O resultado foi uma crise econômica profunda, com aumento do desemprego, contração do PIB e severas medidas de austeridade impostas como condição para obtenção de pacotes de resgate da União Europeia e do Fundo Monetário Internacional.

Embora a inflação não tenha sido o foco principal dessa crise (dadas as características específicas de uma economia inserida na zona do euro), o choque no poder de compra da população e a instabilidade econômica foram intensos.

Zimbabwe (hiperinflação) - Um dos casos mais dramáticos de hiperinflação no mundo moderno se deu no Zimbabwe, entre 2007 e 2009, onde o governo recorreu à impressão maciça de moeda para cobrir seus gastos.

O desequilíbrio fiscal e a falta de credibilidade na política monetária resultaram em um episódio inflacionário catastrófico, em que os preços se multiplicavam em ritmo vertiginoso e a moeda local se tornou virtualmente inútil. Embora seja um caso extremo, ilustra como a monetização de déficits pode precipitar um colapso econômico.

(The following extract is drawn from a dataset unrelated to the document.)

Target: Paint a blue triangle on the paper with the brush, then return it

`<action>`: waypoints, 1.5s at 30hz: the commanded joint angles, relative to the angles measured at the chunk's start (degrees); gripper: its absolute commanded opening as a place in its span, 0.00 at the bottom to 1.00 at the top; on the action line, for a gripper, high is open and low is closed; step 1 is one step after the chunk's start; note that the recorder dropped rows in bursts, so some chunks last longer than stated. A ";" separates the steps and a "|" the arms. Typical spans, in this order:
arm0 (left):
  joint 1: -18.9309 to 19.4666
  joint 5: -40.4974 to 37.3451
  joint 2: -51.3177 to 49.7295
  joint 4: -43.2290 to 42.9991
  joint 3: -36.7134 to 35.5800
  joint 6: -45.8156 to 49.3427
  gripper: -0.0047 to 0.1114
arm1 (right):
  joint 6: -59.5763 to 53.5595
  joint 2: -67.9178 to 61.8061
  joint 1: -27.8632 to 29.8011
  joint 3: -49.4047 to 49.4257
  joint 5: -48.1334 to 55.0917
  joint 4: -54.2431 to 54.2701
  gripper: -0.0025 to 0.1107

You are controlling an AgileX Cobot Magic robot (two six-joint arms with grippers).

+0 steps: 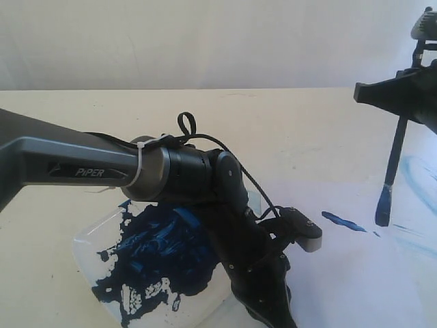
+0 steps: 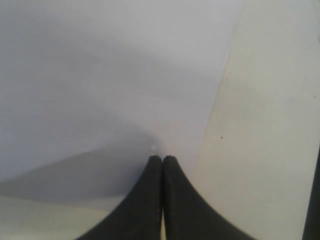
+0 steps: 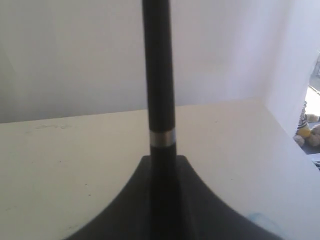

Venezuela (desequilíbrio fiscal e colapso econômico) - Outro exemplo recente é a Venezuela, que, em face de sucessivos déficits fiscais e políticas estatais que comprometeram a produção nacional, enfrentou um surto hiperinflacionário na última década.

As contas públicas se deterioraram devido à dependência extrema das receitas do petróleo e, com a queda nos preços do barril no mercado internacional, o governo viu suas receitas despencarem. A reação foi financiar os gastos imprimindo moeda, gerando uma espiral inflacionária que devastou o poder aquisitivo da população.

Argentina (histórico de déficits e inflação crônica) - A Argentina exibe, há décadas, um padrão de desequilíbrios fiscais recorrentes, combinado com desvalorizações cambiais frequentes e inflação elevada.

A dificuldade em controlar o gasto público e a frequente necessidade de emitir moeda para cobrir o rombo no orçamento resultam em episódios recorrentes de inflação alta ou hiperinflação, especialmente nas décadas de 1980 e 1990.

Ainda hoje o país lida com índices de inflação muito acima da média mundial, demonstrando como um histórico prolongado de desequilíbrio fiscal pode se transformar em um problema crônico.

Em todos esses casos, o componente central do desequilíbrio econômico é o déficit fiscal contínuo e a forma ineficiente de lidar com ele.

Seja pela monetização da dívida, seja pela elevação dos impostos, seja pela falta de credibilidade junto a investidores, o setor público ao operar com déficits tem o poder de causar distúrbios inflacionários, instabilidade cambial, queda no poder aquisitivo e, em casos extremos, crises de confiança sistêmicas.